FARM BUREAU ANALYSIS
The Nebraska Farm Bureau stated its own preliminary analysis showed in 2016 that China added $2.29 per bushel of soybeans for Nebraska farmers, as well as $3.82 per head of pork and $26.36 for beef, just based on hides and skins value. On a per farm basis, China trade added an average of $16,600 per farm in Nebraska, though the value was much higher in some counties.
“While the entirety of the U.S.-China trading relationship won’t disappear overnight, these actions will have significant consequences, which have the potential to greatly damage farm and ranch families for years to come,” said Steve Nelson, president of the Nebraska Farm Bureau.
Tom Sleight, president and CEO of the U.S. Grains Council, noted that China and the U.S. have been doing this tit-for-tat since at least 2010. The U.S. has been hit with trade actions by China against sorghum, ethanol, corn and dried distillers grains. But Sleight added he is concerned tariffs will continue to open markets to other competitors at the expense of U.S. farmers. “Bottom line: Tariff battles are never productive.”
Tom Donohue, president and CEO of the U.S. Chamber of Commerce, criticized the White House action in a statement, saying the Chamber has sought to sound the alarm against such actions.
“Imposing tariffs places the cost of China’s unfair trade practices squarely on the shoulders of American consumers, manufacturers, farmers, and ranchers,” Donohue said. “This is not the right approach.”
The U.S. tariffs were added to more than 1,300 tariff lines of products made in China, most of which will go into effect on July 6. The main tariff line of products, valued at roughly $34 billion, involved industries such as aerospace, information technology, robotics, industrial machinery, new materials and automobiles. Another set of products, valued at $16 billion, will undergo review and public comments before tariffs would be issued on those as well.
The Association of Equipment Manufacturers said Friday the tariffs jeopardized the industry because China constructs different types of construction and agricultural equipment.

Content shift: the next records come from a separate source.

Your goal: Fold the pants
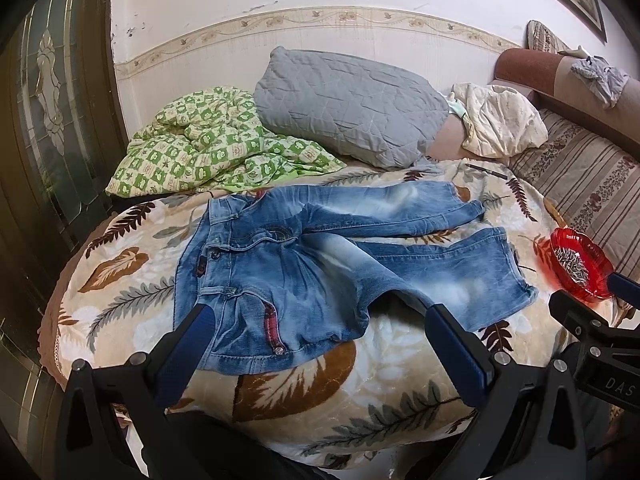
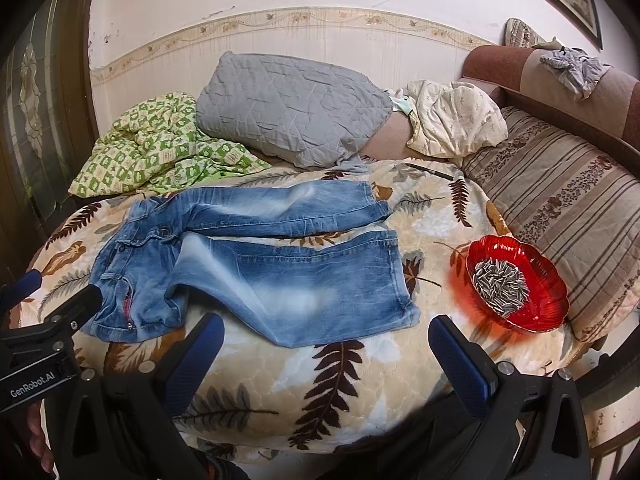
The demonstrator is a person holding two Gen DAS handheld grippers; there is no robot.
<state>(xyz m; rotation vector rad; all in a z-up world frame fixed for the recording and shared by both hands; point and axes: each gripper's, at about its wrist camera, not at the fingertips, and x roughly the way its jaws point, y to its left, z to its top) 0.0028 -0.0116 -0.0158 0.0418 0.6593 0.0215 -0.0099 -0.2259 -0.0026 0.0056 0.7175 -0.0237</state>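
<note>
In the left wrist view, the left claw (image 1: 320,320) hangs low over the near edge of a bed covered by a leaf-patterned blanket (image 1: 132,288), its two blue-padded fingers (image 1: 188,344) spread wide apart and gripping nothing. Between and just beyond them lie the jeans (image 1: 320,256), spread flat on the blanket with the waistband to the left and both legs running off to the right, the two legs parted by a narrow strip of blanket. The left finger's tip overlaps the waist end of the jeans in the picture, though whether it touches the cloth cannot be told. Behind the jeans sit a green checked quilt (image 1: 208,144), a grey pillow (image 1: 352,108) and a cream bundle of cloth (image 1: 500,124), with a pen (image 1: 486,171) on the blanket near the far leg. A red bowl (image 1: 580,264) holding sunflower seeds rests on the blanket at the right, and the right claw (image 1: 588,292) shows just in front of it. In the right wrist view, the right claw (image 2: 324,332) also stands with its fingers (image 2: 460,360) wide apart and empty, hovering near the hem end of the near leg of the jeans (image 2: 280,280). The red bowl (image 2: 516,284) lies just right of that hem, apart from the denim. The left claw (image 2: 56,296) appears at the far left edge beside the waistband. A striped sofa cushion (image 2: 560,200) borders the blanket (image 2: 320,380) on the right.
</note>
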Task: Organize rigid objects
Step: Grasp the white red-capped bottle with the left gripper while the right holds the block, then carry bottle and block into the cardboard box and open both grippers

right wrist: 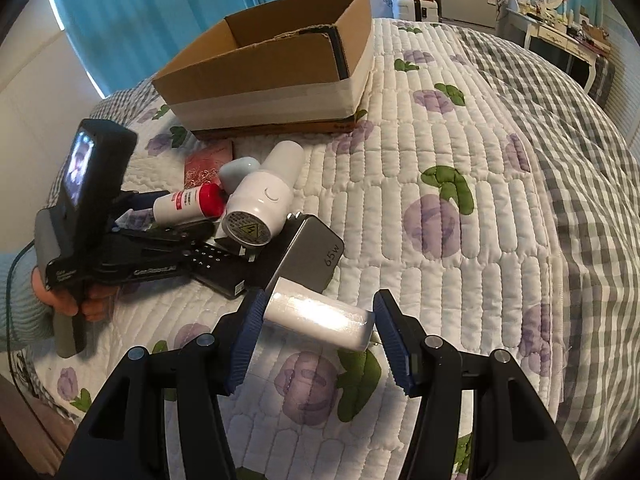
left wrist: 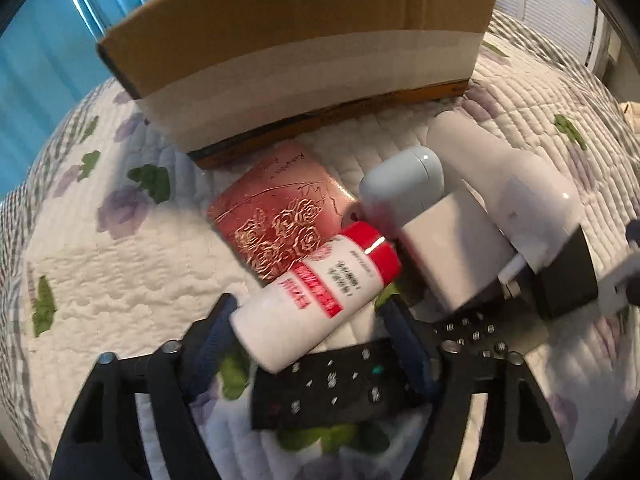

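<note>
Lying crosswise between left claw (left wrist: 308, 312) fingers: bottle (left wrist: 316, 284).

Daylight glows through the blue curtain (right wrist: 132, 12) behind the cardboard box (right wrist: 272, 76), glare whitens the roll (right wrist: 320, 318) nearer the lens, the bottle (left wrist: 316, 288) is motion-blurred, and fisheye edges bend dark.
</note>
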Demonstrator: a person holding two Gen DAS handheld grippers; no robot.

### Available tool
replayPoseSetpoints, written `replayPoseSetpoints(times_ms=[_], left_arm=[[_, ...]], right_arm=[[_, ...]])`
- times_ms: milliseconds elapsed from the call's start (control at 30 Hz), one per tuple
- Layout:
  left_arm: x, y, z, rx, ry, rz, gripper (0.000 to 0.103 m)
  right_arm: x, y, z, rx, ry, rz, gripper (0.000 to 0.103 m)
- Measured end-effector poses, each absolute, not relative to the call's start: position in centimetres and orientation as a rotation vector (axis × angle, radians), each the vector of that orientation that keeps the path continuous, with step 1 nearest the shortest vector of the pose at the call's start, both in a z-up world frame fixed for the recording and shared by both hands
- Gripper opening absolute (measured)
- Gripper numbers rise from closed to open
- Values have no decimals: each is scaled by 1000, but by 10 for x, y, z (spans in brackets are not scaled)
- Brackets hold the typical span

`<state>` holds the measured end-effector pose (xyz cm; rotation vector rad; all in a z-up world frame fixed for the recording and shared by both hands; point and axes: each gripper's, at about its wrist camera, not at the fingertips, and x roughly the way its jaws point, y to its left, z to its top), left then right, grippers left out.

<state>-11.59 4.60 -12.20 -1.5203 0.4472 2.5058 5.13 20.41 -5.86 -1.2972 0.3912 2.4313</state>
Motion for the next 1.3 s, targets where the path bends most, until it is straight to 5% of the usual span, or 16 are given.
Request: replayPoseSetpoints(times_ms=[67,467,833,1300], left_arm=[[-117,41,-120,-1530,443,2492,63],[-130,58,-121,-1444,707,2308,53],[-101,54,-92,-1433,606,2312,39],[-71,43,-37,-1320,457,2365,36]], right_arm=[[50,204,-57,-1292,390,2432,56],[47,208,-60,-1301,405,2382,56],[38,194,-43,-1279,297,2443,56],[24,184,-22,-1267,221,2469,56]])
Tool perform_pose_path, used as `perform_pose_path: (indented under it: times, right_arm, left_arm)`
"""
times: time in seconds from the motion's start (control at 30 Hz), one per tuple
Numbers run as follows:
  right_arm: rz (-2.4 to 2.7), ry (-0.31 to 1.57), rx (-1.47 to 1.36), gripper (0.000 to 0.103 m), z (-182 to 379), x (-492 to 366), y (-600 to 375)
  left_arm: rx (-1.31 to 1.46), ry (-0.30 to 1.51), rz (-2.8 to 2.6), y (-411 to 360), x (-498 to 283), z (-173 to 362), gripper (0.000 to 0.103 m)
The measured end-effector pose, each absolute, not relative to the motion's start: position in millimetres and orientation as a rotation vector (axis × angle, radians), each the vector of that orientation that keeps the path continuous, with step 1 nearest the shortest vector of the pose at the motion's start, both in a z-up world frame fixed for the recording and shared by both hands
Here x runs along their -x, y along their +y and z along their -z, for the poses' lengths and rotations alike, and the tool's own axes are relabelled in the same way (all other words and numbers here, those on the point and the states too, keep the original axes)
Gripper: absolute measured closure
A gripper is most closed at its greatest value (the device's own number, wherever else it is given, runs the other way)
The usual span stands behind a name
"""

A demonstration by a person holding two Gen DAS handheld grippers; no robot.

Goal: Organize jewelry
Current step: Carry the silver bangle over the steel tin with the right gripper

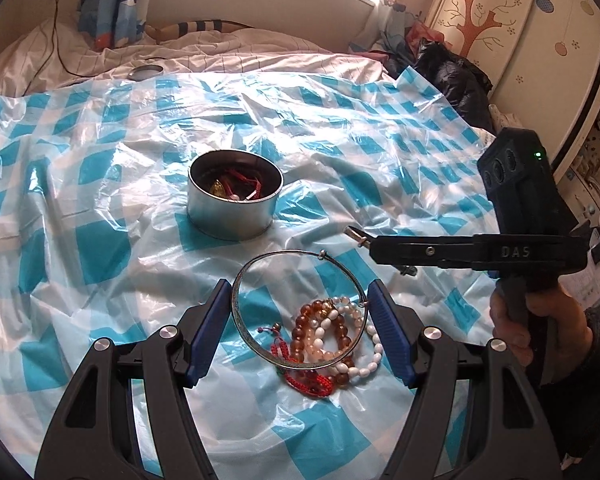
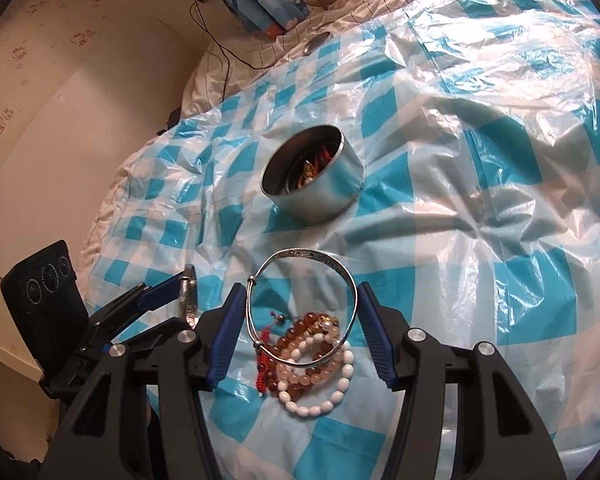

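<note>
My left gripper [image 1: 300,312] is shut on a silver bangle [image 1: 260,344], held between its blue pads above a pile of bead bracelets [image 1: 332,332] and a red cord bracelet [image 1: 312,382]. My right gripper [image 2: 298,316] is shut on a second silver bangle [image 2: 320,258] above the same pile [image 2: 312,356]. A round metal tin [image 1: 234,196] with red and gold jewelry inside stands beyond; it also shows in the right wrist view [image 2: 314,178]. The right gripper shows edge-on in the left wrist view [image 1: 412,250]. The left gripper shows at lower left of the right wrist view [image 2: 168,300].
A crinkled blue-and-white checked plastic sheet [image 1: 100,200] covers the bed. A small round metal lid [image 1: 144,72] lies at its far edge, near a black cable [image 1: 56,40]. A dark bag [image 1: 452,76] and a painted wardrobe [image 1: 520,32] stand at the right.
</note>
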State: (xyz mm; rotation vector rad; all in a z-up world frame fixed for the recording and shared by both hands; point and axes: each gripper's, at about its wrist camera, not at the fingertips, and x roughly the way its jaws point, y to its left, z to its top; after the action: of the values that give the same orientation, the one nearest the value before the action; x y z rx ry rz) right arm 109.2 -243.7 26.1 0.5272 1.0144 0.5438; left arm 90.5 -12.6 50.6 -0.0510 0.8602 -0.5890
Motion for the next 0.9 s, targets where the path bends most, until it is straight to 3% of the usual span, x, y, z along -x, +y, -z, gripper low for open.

The tariffs affect U.S. companies importing equipment that is added to U.S. machinery.
“Given depressed U.S. farm incomes, the move is expected to disproportionately hurt America’s rural economy,” the group stated.
TAX ON LIVELIHOODS
Brian Kuehl, executive director of Farmers for Free Trade, a group set up to tout NAFTA and avoid trade disruption, said the White House move is “downright scary. It’s no longer a negotiating tactic, it’s a tax on their livelihoods. Within days, soybean, corn, wheat and other American farmers are likely to be hit with retaliatory tariffs of up to 25% on exports that keep their operations afloat. When they do, they’re not going to remain silent.”
Kuehl added that the tariffs are not only a loss for U.S. farmers, but a win for U.S. export competitors. “When American soybeans and corn become more expensive, South America wins. When beef becomes more expensive, Australia wins,” Kuehl said. “As this trade war drags on, farmers will rightly question why our competitors are winning while we’re losing.”
Ohio State University released a report Wednesday stating farmers in that state “could lose more than half of his or her annual net income” due to Chinese tariffs.